### Dataset section
================

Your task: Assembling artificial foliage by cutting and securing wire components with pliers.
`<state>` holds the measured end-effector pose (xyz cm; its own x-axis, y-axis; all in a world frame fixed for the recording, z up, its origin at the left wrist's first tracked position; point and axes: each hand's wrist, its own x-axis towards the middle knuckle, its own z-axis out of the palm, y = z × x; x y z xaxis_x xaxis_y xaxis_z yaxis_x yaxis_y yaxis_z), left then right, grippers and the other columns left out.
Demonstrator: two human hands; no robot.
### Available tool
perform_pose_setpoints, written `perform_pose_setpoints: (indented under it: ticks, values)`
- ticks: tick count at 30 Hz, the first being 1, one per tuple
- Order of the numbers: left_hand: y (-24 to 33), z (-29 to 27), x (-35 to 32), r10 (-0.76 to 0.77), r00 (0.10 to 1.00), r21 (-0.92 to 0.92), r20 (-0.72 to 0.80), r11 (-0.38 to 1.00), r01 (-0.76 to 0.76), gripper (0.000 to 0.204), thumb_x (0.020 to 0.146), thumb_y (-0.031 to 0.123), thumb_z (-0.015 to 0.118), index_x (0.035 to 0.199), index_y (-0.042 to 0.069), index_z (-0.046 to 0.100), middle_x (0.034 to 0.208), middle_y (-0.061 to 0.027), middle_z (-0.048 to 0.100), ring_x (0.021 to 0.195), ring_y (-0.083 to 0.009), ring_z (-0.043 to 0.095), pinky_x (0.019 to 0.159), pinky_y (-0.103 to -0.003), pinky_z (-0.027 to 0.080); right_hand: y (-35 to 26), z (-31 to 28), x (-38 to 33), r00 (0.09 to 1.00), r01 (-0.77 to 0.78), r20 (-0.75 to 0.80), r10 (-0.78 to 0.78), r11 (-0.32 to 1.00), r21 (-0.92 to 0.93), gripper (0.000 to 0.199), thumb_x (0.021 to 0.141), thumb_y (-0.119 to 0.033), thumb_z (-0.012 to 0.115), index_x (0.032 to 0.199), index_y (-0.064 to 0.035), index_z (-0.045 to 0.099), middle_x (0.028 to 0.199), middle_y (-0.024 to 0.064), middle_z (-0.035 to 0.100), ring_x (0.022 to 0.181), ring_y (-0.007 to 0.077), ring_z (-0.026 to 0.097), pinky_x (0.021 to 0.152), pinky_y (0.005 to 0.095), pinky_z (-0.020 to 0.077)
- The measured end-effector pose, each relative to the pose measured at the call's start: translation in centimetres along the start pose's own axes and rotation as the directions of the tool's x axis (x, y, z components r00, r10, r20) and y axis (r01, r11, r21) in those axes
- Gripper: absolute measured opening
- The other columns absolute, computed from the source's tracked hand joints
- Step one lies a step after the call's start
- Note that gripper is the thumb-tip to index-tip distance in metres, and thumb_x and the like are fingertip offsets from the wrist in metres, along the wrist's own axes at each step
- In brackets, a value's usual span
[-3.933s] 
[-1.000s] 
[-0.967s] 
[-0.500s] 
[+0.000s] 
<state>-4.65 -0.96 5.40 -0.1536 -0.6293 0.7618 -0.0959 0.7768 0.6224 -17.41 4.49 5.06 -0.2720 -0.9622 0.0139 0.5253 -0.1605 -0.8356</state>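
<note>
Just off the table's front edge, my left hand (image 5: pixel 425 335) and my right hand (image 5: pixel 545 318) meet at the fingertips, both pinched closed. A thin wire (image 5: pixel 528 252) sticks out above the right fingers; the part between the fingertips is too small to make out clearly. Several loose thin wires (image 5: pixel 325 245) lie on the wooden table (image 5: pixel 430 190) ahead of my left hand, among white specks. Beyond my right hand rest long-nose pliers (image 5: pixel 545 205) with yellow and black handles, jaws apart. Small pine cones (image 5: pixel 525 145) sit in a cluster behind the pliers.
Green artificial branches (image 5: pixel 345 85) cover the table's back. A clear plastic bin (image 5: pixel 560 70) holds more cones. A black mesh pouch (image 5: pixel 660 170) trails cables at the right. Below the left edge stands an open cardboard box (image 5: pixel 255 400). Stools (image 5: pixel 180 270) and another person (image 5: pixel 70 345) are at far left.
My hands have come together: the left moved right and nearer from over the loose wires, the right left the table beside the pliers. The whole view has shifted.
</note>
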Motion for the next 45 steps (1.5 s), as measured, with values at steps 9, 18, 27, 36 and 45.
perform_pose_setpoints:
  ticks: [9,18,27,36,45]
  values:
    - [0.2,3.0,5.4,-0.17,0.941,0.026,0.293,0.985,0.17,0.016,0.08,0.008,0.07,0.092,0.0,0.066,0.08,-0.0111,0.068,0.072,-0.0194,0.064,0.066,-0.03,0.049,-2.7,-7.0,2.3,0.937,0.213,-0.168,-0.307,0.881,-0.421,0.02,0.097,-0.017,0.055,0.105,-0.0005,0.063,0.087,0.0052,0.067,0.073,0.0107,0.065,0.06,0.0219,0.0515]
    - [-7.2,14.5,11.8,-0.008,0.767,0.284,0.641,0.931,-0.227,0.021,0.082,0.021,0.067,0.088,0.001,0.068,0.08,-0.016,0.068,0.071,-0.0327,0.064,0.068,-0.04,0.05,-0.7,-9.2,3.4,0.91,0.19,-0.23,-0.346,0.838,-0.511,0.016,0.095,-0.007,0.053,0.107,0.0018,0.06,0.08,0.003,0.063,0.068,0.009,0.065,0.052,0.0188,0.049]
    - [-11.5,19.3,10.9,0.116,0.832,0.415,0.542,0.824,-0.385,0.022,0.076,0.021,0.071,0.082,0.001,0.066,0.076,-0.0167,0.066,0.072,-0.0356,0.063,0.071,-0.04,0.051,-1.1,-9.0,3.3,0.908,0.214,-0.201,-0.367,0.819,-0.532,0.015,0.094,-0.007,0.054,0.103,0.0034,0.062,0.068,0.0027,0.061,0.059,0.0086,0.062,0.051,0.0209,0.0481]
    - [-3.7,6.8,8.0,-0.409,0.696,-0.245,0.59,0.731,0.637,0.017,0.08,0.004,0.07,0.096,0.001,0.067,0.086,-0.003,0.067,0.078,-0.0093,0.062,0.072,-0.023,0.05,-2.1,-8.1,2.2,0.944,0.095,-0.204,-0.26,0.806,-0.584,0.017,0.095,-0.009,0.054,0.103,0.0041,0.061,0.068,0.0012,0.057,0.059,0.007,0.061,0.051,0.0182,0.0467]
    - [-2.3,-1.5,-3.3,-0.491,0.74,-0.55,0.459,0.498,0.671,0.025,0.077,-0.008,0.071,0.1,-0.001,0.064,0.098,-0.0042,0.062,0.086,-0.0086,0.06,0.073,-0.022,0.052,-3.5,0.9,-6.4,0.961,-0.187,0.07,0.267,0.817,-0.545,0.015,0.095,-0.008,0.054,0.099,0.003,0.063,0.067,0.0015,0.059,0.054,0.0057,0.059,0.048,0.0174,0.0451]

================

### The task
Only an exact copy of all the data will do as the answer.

### Answer to the exercise
Your task: Assembling artificial foliage by cutting and securing wire components with pliers.
`<state>` holds the measured end-effector pose (xyz cm; its own x-axis, y-axis; all in a world frame fixed for the recording, z up, its origin at the left wrist's first tracked position; point and axes: each hand's wrist, its own x-axis towards the middle knuckle, its own z-axis out of the palm, y = z × x; x y z xaxis_x xaxis_y xaxis_z yaxis_x yaxis_y yaxis_z), left then right, grippers and the other columns left out.
Demonstrator: two human hands; no robot.
### Available tool
perform_pose_setpoints, written `perform_pose_setpoints: (indented under it: ticks, values)`
- ticks: tick count at 30 Hz, the first being 1, one per tuple
- Order of the numbers: left_hand: y (-24 to 33), z (-29 to 27), x (-35 to 32), r10 (-0.76 to 0.77), r00 (0.10 to 1.00), r21 (-0.92 to 0.92), r20 (-0.72 to 0.80), r11 (-0.38 to 1.00), r01 (-0.76 to 0.76), gripper (0.000 to 0.204), thumb_x (0.020 to 0.146), thumb_y (-0.031 to 0.123), thumb_z (-0.015 to 0.118), index_x (0.035 to 0.199), index_y (-0.042 to 0.069), index_z (-0.046 to 0.100), middle_x (0.034 to 0.208), middle_y (-0.061 to 0.027), middle_z (-0.048 to 0.100), ring_x (0.021 to 0.195), ring_y (-0.083 to 0.009), ring_z (-0.043 to 0.095), pinky_x (0.019 to 0.159), pinky_y (-0.103 to -0.003), pinky_z (-0.027 to 0.080); right_hand: y (-35 to 26), z (-31 to 28), x (-38 to 33), r00 (0.09 to 1.00), r01 (-0.77 to 0.78), r20 (-0.75 to 0.80), r10 (-0.78 to 0.78), r11 (-0.32 to 1.00), r21 (-0.92 to 0.93), gripper (0.000 to 0.199), thumb_x (0.021 to 0.141), thumb_y (-0.119 to 0.033), thumb_z (-0.012 to 0.115), index_x (0.032 to 0.199), index_y (-0.064 to 0.035), index_z (-0.045 to 0.099), middle_x (0.028 to 0.199), middle_y (-0.024 to 0.064), middle_z (-0.035 to 0.100), ring_x (0.022 to 0.181), ring_y (-0.007 to 0.077), ring_z (-0.026 to 0.097), pinky_x (0.021 to 0.152), pinky_y (0.005 to 0.095), pinky_z (-0.020 to 0.077)
- The measured end-effector pose, each relative to the pose measured at the call's start: translation in centimetres along the start pose's own axes and rotation as the directions of the tool's x axis (x, y, z components r00, r10, r20) and y axis (r01, r11, r21) in those axes
- Gripper: absolute measured opening
- The other columns absolute, computed from the source's tracked hand joints
- Step one lies a step after the call's start
- Note that gripper is the thumb-tip to index-tip distance in metres, and thumb_x and the like are fingertip offsets from the wrist in metres, along the wrist's own axes at each step
- In brackets, a value's usual span
[-3.933s] 
[-1.000s] 
[-0.967s] 
[-0.500s] 
[+0.000s] 
<state>-4.65 -0.96 5.40 -0.1536 -0.6293 0.7618 -0.0959 0.7768 0.6224 -17.41 4.49 5.06 -0.2720 -0.9622 0.0139 0.5253 -0.1605 -0.8356</state>
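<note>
Just off the table's front edge, my left hand (image 5: pixel 425 335) and my right hand (image 5: pixel 545 318) meet at the fingertips, both pinched closed. A thin wire (image 5: pixel 528 252) sticks out above the right fingers; the part between the fingertips is too small to make out clearly. Several loose thin wires (image 5: pixel 325 245) lie on the wooden table (image 5: pixel 430 190) ahead of my left hand, among white specks. Beyond my right hand rest long-nose pliers (image 5: pixel 545 205) with yellow and black handles, jaws apart. Small pine cones (image 5: pixel 525 145) sit in a cluster behind the pliers.
Green artificial branches (image 5: pixel 345 85) cover the table's back. A clear plastic bin (image 5: pixel 560 70) holds more cones. A black mesh pouch (image 5: pixel 660 170) trails cables at the right. Below the left edge stands an open cardboard box (image 5: pixel 255 400). Stools (image 5: pixel 180 270) and another person (image 5: pixel 70 345) are at far left.
My hands have come together: the left moved right and nearer from over the loose wires, the right left the table beside the pliers. The whole view has shifted.
</note>
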Motion for the next 45 steps (1.5 s), as measured, with values at steps 9, 18, 27, 36 and 45.
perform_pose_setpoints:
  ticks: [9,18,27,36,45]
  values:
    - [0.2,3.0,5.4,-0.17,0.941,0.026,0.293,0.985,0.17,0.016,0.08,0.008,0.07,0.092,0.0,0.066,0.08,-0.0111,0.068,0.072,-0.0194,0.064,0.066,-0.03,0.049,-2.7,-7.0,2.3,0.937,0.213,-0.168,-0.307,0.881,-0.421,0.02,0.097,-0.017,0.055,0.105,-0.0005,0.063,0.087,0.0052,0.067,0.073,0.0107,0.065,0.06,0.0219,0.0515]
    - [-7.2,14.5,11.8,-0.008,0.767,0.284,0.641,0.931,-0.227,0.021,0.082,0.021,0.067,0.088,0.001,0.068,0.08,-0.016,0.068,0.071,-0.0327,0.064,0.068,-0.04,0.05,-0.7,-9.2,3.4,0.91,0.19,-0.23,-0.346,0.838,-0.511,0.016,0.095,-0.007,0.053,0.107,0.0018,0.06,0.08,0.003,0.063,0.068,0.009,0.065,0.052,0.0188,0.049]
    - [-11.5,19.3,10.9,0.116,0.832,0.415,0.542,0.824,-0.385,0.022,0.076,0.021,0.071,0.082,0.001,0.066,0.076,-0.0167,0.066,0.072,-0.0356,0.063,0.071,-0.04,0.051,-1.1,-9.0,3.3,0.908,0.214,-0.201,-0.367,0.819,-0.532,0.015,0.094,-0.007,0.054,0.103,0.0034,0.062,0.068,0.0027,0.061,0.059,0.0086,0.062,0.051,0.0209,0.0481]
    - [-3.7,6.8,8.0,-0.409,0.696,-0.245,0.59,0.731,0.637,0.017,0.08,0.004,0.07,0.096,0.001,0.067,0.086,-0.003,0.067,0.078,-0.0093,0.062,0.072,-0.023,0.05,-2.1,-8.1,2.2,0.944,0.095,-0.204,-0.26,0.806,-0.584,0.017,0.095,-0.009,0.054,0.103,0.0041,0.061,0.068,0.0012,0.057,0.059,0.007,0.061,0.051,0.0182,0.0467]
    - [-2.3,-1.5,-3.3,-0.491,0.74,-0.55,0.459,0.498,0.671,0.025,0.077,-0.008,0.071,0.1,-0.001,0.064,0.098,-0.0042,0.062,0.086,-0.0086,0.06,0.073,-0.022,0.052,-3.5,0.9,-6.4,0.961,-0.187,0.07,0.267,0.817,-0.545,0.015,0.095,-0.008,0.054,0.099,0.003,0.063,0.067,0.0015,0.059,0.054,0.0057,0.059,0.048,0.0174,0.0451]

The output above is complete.